WHAT YOU HAVE TO DO
If a line of the records contains the string "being", copy it out.

EXERCISE INPUT
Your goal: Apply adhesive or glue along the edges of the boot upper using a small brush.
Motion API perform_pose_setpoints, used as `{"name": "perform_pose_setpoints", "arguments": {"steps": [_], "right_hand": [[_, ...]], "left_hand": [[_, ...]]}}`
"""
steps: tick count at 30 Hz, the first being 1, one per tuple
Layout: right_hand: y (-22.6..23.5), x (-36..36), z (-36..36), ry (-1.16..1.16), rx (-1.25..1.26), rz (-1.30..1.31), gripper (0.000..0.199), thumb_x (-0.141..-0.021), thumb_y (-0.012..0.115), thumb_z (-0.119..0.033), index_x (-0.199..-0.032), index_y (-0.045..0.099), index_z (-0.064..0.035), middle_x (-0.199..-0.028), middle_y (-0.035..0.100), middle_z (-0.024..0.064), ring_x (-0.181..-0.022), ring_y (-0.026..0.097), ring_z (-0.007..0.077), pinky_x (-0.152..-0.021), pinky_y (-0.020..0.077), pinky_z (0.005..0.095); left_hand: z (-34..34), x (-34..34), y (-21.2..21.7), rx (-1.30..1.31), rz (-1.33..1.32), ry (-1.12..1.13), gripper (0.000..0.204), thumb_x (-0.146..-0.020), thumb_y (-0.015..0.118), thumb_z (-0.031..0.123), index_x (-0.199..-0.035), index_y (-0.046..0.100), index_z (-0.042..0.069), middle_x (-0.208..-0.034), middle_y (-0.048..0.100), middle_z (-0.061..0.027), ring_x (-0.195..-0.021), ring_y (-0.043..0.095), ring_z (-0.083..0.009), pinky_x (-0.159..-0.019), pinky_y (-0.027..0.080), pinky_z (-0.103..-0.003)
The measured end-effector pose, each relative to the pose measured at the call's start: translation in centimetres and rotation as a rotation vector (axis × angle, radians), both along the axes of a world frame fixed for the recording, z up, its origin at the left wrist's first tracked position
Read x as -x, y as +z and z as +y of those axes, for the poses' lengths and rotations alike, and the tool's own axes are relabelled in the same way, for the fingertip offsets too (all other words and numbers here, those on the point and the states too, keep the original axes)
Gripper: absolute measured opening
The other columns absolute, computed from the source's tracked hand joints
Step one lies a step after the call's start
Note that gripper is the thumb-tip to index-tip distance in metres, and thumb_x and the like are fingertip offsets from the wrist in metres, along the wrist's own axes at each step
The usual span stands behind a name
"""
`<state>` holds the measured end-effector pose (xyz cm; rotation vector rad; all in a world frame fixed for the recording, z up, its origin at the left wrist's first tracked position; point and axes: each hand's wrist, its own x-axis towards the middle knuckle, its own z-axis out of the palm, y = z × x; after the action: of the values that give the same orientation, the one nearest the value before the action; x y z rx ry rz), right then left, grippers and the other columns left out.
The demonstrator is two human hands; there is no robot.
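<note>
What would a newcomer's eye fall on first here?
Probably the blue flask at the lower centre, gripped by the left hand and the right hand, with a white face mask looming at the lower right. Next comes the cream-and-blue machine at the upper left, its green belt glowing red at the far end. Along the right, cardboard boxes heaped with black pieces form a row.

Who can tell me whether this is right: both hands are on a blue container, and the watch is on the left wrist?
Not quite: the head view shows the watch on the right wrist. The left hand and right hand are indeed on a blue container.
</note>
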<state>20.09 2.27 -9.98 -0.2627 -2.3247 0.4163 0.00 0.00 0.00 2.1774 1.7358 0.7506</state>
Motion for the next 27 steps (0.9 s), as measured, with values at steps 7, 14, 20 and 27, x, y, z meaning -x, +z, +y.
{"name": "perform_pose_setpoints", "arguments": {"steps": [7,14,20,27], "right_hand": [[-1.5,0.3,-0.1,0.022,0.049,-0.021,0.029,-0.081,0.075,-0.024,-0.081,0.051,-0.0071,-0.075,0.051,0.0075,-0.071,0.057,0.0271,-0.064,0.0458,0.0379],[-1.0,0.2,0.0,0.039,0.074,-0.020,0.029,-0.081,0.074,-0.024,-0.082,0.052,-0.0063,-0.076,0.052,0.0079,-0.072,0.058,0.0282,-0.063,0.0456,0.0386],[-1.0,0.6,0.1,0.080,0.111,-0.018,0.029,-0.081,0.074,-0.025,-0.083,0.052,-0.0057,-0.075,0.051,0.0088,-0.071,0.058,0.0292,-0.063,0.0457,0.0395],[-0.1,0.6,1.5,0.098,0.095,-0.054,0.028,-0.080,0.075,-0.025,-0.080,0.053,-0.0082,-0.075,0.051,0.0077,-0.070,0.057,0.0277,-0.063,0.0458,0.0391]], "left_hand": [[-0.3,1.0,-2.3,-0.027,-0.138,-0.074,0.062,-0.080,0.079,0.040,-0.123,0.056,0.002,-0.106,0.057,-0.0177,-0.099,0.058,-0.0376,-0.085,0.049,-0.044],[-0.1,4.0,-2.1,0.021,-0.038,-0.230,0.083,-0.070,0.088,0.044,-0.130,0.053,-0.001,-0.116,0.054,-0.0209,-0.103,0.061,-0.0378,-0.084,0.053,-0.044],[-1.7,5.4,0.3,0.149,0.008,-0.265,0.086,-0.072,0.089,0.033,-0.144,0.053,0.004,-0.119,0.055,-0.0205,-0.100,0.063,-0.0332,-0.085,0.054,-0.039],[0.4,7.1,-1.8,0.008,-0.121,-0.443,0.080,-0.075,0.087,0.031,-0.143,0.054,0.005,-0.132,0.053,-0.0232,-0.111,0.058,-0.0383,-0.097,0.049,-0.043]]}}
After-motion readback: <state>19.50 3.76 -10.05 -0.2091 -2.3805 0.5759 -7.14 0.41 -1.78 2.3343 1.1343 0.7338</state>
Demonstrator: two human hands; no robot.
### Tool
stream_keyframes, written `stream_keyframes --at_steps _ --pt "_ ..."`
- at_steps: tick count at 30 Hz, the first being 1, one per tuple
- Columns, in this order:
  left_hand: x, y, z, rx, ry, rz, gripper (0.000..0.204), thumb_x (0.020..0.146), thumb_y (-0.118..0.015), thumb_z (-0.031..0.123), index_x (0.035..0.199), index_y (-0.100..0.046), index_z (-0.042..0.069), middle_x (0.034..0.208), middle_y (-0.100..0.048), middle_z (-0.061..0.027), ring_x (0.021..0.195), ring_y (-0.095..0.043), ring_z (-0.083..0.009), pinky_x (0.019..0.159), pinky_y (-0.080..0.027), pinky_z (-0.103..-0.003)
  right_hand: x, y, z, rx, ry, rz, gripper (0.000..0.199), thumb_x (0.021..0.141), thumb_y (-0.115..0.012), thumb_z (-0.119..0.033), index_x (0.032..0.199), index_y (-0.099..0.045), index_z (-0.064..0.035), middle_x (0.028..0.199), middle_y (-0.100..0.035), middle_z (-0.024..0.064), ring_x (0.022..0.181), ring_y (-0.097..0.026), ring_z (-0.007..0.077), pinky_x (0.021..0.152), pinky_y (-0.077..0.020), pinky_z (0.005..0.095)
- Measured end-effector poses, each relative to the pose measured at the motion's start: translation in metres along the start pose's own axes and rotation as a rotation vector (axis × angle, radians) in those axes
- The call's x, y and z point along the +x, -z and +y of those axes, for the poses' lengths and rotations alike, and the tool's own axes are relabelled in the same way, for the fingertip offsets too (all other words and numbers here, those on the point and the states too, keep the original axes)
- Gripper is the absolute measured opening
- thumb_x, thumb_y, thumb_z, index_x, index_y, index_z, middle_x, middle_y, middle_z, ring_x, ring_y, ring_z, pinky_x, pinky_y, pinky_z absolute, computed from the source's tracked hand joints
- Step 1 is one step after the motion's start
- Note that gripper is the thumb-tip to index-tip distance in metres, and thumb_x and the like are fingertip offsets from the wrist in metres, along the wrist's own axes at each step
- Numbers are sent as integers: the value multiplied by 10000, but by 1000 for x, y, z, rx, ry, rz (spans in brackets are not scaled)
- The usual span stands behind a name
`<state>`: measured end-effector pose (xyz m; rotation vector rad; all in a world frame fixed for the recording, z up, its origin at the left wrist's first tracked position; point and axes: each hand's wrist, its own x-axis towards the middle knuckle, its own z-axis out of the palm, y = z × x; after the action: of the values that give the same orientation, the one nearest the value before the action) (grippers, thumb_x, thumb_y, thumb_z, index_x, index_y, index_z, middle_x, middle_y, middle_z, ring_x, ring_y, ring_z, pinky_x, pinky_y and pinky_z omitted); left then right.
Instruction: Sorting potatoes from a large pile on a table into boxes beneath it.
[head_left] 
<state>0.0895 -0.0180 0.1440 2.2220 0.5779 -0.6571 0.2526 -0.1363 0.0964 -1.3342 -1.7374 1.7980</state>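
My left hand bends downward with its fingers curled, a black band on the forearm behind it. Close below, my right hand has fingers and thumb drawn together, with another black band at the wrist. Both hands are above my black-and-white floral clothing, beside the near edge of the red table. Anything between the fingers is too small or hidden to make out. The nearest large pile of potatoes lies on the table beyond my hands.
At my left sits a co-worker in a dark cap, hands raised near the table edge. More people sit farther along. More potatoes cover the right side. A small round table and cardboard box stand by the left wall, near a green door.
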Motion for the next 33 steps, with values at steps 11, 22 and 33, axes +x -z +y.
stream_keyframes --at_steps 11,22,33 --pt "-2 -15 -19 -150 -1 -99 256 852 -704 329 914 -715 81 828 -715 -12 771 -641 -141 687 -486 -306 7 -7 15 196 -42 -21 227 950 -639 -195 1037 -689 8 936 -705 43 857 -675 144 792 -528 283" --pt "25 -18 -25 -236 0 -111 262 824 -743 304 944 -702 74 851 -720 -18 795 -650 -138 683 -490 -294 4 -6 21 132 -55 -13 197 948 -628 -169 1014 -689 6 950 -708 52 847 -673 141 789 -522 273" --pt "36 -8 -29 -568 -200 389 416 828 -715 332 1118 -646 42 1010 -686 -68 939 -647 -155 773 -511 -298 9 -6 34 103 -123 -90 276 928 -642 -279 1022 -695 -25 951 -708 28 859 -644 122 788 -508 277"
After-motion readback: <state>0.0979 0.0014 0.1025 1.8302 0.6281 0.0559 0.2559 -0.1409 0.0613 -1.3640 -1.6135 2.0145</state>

EXERCISE SOLUTION
steps: tick count at 30 Hz, the first being 1, one per tuple
- at_steps: tick count at 30 Hz, the first being 1, one per tuple

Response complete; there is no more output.